● ACTION ITEM: Output all entries verbatim.

● RECORDED INFORMATION:

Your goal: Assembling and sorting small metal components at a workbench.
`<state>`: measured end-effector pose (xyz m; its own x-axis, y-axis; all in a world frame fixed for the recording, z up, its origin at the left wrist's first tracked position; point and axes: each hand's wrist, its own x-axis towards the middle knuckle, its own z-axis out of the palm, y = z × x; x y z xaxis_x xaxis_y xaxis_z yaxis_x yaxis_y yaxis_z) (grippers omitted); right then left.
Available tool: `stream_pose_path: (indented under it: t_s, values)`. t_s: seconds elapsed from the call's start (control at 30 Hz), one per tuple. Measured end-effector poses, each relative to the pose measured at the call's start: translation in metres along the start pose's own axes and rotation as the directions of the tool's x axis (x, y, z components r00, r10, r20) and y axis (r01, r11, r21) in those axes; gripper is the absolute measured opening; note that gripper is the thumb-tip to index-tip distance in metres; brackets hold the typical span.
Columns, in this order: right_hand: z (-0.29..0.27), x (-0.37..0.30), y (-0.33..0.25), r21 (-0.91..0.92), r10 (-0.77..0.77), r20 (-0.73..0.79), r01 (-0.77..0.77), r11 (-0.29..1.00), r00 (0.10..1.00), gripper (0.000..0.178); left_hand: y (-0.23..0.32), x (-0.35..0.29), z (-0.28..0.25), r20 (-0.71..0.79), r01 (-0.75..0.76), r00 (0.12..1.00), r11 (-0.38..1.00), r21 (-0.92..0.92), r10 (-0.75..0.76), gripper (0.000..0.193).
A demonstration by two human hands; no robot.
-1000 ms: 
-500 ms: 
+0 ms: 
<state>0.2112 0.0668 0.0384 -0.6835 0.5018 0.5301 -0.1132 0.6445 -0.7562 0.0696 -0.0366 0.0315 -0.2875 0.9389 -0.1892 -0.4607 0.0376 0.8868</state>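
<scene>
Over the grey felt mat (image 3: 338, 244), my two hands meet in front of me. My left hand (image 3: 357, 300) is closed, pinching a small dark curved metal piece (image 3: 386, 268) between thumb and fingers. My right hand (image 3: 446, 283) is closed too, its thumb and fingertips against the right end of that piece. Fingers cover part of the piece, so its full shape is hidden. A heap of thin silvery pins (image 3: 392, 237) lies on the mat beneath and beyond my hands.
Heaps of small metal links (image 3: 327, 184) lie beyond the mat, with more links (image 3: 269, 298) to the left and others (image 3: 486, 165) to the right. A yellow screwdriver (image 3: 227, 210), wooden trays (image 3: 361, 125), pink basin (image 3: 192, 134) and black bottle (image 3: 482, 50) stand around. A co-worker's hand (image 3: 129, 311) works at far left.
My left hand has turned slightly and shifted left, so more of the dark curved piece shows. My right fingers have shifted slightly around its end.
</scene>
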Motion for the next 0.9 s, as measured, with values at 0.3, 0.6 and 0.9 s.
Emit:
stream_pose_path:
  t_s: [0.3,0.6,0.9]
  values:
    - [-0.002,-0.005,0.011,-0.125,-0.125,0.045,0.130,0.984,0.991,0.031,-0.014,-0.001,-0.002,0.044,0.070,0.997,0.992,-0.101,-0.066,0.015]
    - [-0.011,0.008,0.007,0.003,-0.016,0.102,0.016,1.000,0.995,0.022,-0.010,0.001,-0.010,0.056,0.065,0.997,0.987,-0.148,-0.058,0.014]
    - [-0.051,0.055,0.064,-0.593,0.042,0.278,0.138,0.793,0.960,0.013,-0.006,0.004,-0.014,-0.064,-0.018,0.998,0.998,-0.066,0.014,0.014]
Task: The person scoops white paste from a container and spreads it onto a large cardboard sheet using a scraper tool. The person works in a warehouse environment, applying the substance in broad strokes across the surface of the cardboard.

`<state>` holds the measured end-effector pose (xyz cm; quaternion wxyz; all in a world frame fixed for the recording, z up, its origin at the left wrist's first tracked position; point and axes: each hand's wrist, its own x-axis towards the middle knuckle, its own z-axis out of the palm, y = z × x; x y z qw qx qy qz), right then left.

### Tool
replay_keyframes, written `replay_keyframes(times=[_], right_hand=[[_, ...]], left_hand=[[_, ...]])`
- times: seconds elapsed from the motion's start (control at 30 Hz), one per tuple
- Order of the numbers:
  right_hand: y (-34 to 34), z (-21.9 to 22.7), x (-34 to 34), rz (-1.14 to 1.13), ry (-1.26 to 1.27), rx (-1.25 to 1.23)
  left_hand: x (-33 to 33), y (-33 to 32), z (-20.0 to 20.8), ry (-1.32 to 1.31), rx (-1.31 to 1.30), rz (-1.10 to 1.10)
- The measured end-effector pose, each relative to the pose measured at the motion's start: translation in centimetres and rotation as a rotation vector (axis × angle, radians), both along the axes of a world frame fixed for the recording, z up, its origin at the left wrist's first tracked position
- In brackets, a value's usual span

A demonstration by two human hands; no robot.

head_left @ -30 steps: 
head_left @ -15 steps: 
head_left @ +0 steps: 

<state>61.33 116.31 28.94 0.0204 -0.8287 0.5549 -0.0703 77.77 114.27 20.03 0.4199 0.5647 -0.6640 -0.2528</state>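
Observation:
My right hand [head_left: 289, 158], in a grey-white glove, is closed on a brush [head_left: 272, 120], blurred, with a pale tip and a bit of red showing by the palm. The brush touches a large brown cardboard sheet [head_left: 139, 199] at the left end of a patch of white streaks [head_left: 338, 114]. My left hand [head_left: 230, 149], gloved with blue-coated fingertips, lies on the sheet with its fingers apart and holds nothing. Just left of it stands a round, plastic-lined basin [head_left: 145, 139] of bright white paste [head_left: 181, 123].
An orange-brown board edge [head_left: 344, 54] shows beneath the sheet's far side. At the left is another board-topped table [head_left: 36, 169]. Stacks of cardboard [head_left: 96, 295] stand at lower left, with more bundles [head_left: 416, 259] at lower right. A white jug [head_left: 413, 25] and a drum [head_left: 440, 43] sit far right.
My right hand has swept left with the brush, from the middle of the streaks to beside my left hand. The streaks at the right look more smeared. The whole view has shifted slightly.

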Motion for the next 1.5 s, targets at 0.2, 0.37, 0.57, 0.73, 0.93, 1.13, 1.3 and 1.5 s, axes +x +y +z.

● RESPONSE TO THE TASK:
Your goal: Assembling and sorting small metal components at a workbench.
`<state>`: measured end-effector pose (xyz m; its own x-axis, y-axis; all in a world frame fixed for the recording, z up, its origin at the left wrist's first tracked position; point and axes: each hand's wrist, its own x-axis towards the middle knuckle, its own z-axis out of the palm, y = z × x; x y z xaxis_x xaxis_y xaxis_z yaxis_x yaxis_y yaxis_z) (grippers omitted); right then left.
Available tool: `stream_pose_path: (indented under it: t_s, values)`. t_s: seconds elapsed from the call's start (control at 30 Hz), one per tuple. Measured end-effector poses, each relative to the pose measured at the call's start: translation in metres along the start pose's own axes and rotation as the directions of the tool's x axis (x, y, z components r00, r10, r20) and y axis (r01, r11, r21) in those axes; gripper is the absolute measured opening; note that gripper is the thumb-tip to index-tip distance in metres; brackets hold the typical span.
Columns, in this order: right_hand: z (-0.29..0.27), x (-0.37..0.30), y (-0.33..0.25), r21 (-0.91..0.92), r10 (-0.77..0.77), r20 (-0.73..0.79), r01 (-0.77..0.77), r11 (-0.29..1.00), r00 (0.10..1.00), gripper (0.000..0.178); left_hand: y (-0.23..0.32), x (-0.35..0.29), z (-0.28..0.25), r20 (-0.71..0.79), r01 (-0.75..0.76), r00 (0.12..1.00), r11 (-0.38..1.00), r21 (-0.92..0.92), r10 (-0.75..0.76), gripper (0.000..0.193).
A demonstration by two human hands; no robot.
-1000 ms: 
-500 ms: 
+0 ms: 
<state>0.2112 0.0668 0.0384 -0.6835 0.5018 0.5301 -0.1132 0.6445 -0.7562 0.0696 -0.0366 0.0315 -0.2875 0.9389 -0.1892 -0.4607 0.0376 0.8868</state>
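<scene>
Over the grey felt mat (image 3: 338, 244), my two hands meet in front of me. My left hand (image 3: 357, 300) is closed, pinching a small dark curved metal piece (image 3: 386, 268) between thumb and fingers. My right hand (image 3: 446, 283) is closed too, its thumb and fingertips against the right end of that piece. Fingers cover part of the piece, so its full shape is hidden. A heap of thin silvery pins (image 3: 392, 237) lies on the mat beneath and beyond my hands.
Heaps of small metal links (image 3: 327, 184) lie beyond the mat, with more links (image 3: 269, 298) to the left and others (image 3: 486, 165) to the right. A yellow screwdriver (image 3: 227, 210), wooden trays (image 3: 361, 125), pink basin (image 3: 192, 134) and black bottle (image 3: 482, 50) stand around. A co-worker's hand (image 3: 129, 311) works at far left.
My left hand has turned slightly and shifted left, so more of the dark curved piece shows. My right fingers have shifted slightly around its end.
</scene>
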Motion for the next 0.9 s, as measured, with values at 0.3, 0.6 and 0.9 s.
Emit:
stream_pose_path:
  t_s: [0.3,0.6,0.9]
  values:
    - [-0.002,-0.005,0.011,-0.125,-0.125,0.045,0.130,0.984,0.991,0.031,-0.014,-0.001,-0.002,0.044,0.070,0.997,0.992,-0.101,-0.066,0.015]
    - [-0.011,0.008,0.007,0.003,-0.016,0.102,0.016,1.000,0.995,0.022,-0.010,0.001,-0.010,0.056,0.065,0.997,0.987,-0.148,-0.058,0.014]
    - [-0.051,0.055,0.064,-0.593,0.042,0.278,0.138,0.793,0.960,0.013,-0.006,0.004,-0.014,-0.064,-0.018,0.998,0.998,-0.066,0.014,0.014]
Task: The person scoops white paste from a container and spreads it onto a large cardboard sheet using a scraper tool. The person works in a warehouse environment, applying the substance in broad strokes across the surface of the cardboard.

`<state>` holds the measured end-effector pose (xyz cm; quaternion wxyz; all in a world frame fixed for the recording, z up, its origin at the left wrist's first tracked position; point and axes: each hand's wrist, its own x-axis towards the middle knuckle, its own z-axis out of the palm, y = z × x; x y z qw qx qy qz), right then left.

### Tool
replay_keyframes, written `replay_keyframes(times=[_], right_hand=[[_, ...]], left_hand=[[_, ...]])`
- times: seconds elapsed from the motion's start (control at 30 Hz), one per tuple
- Order of the numbers:
  right_hand: y (-34 to 34), z (-21.9 to 22.7), x (-34 to 34), rz (-1.14 to 1.13), ry (-1.26 to 1.27), rx (-1.25 to 1.23)
  left_hand: x (-33 to 33), y (-33 to 32), z (-20.0 to 20.8), ry (-1.32 to 1.31), rx (-1.31 to 1.30), rz (-1.10 to 1.10)
- The measured end-effector pose, each relative to the pose measured at the motion's start: translation in centimetres and rotation as a rotation vector (axis × angle, radians), both along the axes of a world frame fixed for the recording, z up, its origin at the left wrist's first tracked position
- In brackets, a value's usual span

A demonstration by two human hands; no robot.

head_left @ -30 steps: 
head_left @ -15 steps: 
head_left @ +0 steps: 

<state>61.33 116.31 28.94 0.0204 -0.8287 0.5549 -0.0703 77.77 114.27 20.03 0.4199 0.5647 -0.6640 -0.2528</state>
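Observation:
My right hand [head_left: 289, 158], in a grey-white glove, is closed on a brush [head_left: 272, 120], blurred, with a pale tip and a bit of red showing by the palm. The brush touches a large brown cardboard sheet [head_left: 139, 199] at the left end of a patch of white streaks [head_left: 338, 114]. My left hand [head_left: 230, 149], gloved with blue-coated fingertips, lies on the sheet with its fingers apart and holds nothing. Just left of it stands a round, plastic-lined basin [head_left: 145, 139] of bright white paste [head_left: 181, 123].
An orange-brown board edge [head_left: 344, 54] shows beneath the sheet's far side. At the left is another board-topped table [head_left: 36, 169]. Stacks of cardboard [head_left: 96, 295] stand at lower left, with more bundles [head_left: 416, 259] at lower right. A white jug [head_left: 413, 25] and a drum [head_left: 440, 43] sit far right.
My right hand has swept left with the brush, from the middle of the streaks to beside my left hand. The streaks at the right look more smeared. The whole view has shifted slightly.
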
Motion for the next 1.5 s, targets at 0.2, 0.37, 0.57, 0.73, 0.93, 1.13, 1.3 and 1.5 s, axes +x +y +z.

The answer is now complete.